Scranton’s commitment to wildlife center faulted

BY LAURA LEGERE
STAFF WRITER
Published: Monday, April 06, 2009
Updated: Monday, April 6, 2009 3:51 PM EDT
Second of three parts

Genesis Wildlife Center moved to Nay Aug Park seven years ago in what seemed to be a perfect marriage of circumstances: the city of Scranton had a long-vacant zoo building, and Margaret Miller, the center’s director, had wild animals.

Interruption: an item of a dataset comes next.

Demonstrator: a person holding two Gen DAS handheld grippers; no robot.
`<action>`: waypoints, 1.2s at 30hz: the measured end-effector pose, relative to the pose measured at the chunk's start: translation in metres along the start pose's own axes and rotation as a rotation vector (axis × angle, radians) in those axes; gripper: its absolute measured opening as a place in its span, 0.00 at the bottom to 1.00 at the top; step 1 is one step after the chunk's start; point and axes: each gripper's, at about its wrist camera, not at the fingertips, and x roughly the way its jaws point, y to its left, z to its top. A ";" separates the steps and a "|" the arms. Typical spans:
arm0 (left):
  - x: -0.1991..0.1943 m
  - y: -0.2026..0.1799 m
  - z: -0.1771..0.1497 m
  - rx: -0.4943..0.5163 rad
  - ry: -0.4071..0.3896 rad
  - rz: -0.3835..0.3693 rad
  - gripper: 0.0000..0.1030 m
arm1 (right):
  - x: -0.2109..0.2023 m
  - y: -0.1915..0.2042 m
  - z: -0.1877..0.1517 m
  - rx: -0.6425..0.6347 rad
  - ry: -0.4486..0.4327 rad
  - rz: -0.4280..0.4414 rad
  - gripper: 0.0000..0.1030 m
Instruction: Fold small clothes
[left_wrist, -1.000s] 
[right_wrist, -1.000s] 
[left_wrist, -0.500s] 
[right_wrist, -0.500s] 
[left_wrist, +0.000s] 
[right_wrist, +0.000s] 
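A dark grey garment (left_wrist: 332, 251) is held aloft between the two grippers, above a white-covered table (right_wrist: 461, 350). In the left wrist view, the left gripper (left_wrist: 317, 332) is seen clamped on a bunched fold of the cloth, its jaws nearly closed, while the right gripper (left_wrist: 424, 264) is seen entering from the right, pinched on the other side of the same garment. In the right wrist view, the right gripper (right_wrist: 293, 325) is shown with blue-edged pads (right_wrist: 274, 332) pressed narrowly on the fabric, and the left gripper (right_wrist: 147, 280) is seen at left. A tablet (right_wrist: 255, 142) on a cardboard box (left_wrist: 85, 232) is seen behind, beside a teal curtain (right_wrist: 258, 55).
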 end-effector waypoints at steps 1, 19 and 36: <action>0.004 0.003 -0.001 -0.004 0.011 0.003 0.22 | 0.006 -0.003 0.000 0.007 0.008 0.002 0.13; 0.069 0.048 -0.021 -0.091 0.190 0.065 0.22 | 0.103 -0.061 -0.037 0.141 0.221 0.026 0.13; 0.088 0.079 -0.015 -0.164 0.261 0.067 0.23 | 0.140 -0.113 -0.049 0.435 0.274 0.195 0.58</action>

At the time, city officials hailed the return of exotic animals to the park a decade after the Nay Aug Zoo had been shuttered. The city agreed to pay the utility bills and let Ms. Miller use the building for free. There was no written contract, no rent, nothing to prevent Genesis from pulling out or the city asking the center to leave, said Mayor Chris Doherty, who helped instigate the move.

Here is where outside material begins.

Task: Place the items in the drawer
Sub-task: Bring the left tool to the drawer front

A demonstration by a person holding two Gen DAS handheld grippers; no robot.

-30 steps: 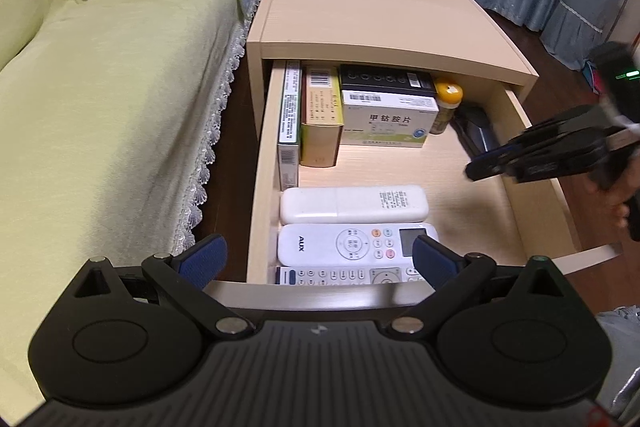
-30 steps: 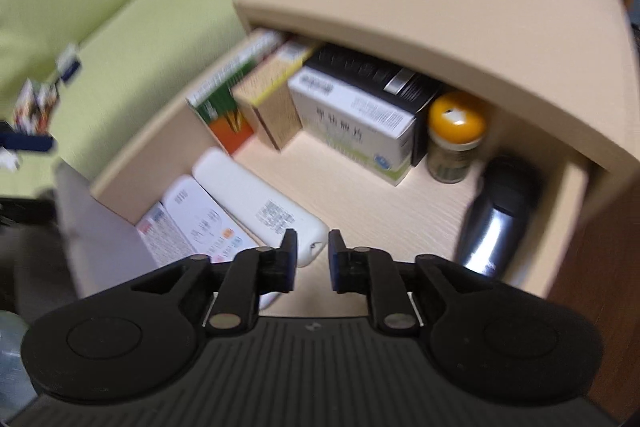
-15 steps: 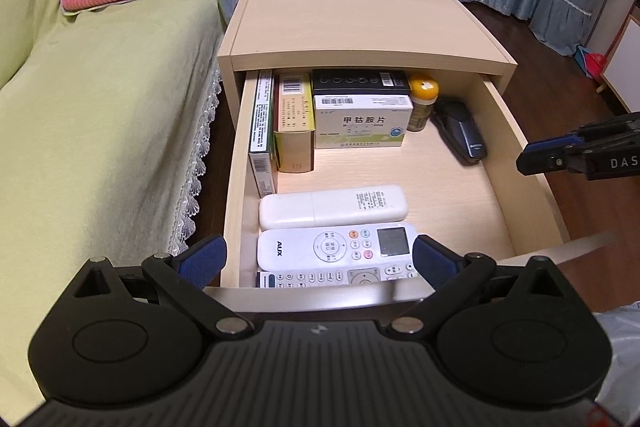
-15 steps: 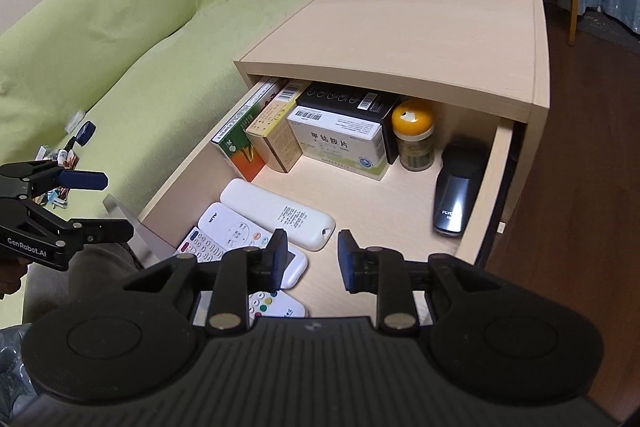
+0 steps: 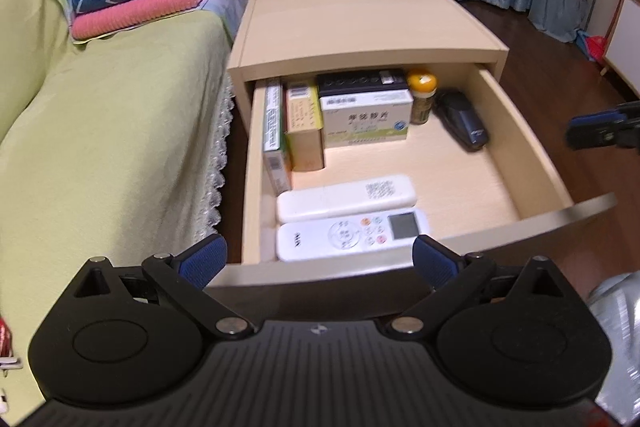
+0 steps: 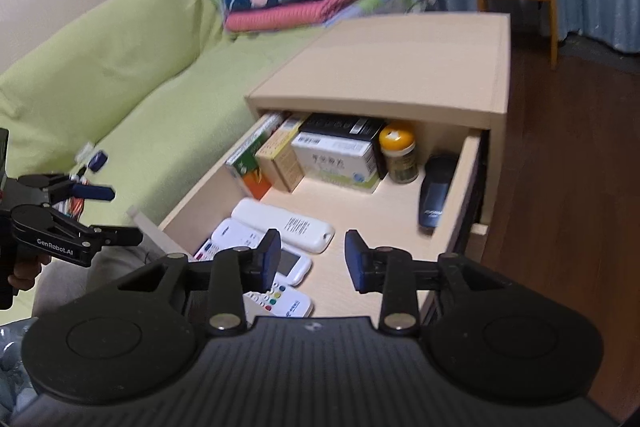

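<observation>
Pale wood forms the drawer [image 5: 516, 131], pulled out of the bedside cabinet [image 5: 360, 23]. In the left wrist view, the left gripper [image 5: 320, 259] is spread wide and empty at the drawer's front edge; two white remotes [image 5: 348, 215] lie just inside it, medicine boxes [image 5: 366, 123] and a stapler [image 5: 464, 119] at the drawer's back. In the right wrist view, the right gripper [image 6: 312, 259] hangs parted and empty above the drawer's front, over a third remote [image 6: 280, 301].
</observation>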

“Seven years ago, there was literally nothing else in the park,” he said. “So we fixed up the building and we had the wildlife center come down.”

But people who voice concerns about the health and safety of the center’s animals, staff and visitors say the current arrangement between the city and Genesis is less a convenient match than a recipe for substandard animal care.

With the partnership, the city gets to offer citizens and visitors an attraction that approximates a zoo, without shouldering the funding or responsibility required for a real zoo, they say.

Ms. Miller considers her center a “sanctuary,” a place where “throwaway” abused, abandoned and confiscated exotic wildlife can have a “home filled with love and caring.”

But between 2005 and 2007, inspectors with the U.S. Department of Agriculture found 17 examples of how the center was out of compliance with minimum standards of animal care defined in the Animal Welfare Act, including regulations pertaining to animal diet, veterinary care and public safety.

Beatrice Heveran, a new area resident who has served on the board of Zoo New England, has been an outspoken critic of the center since she first visited it.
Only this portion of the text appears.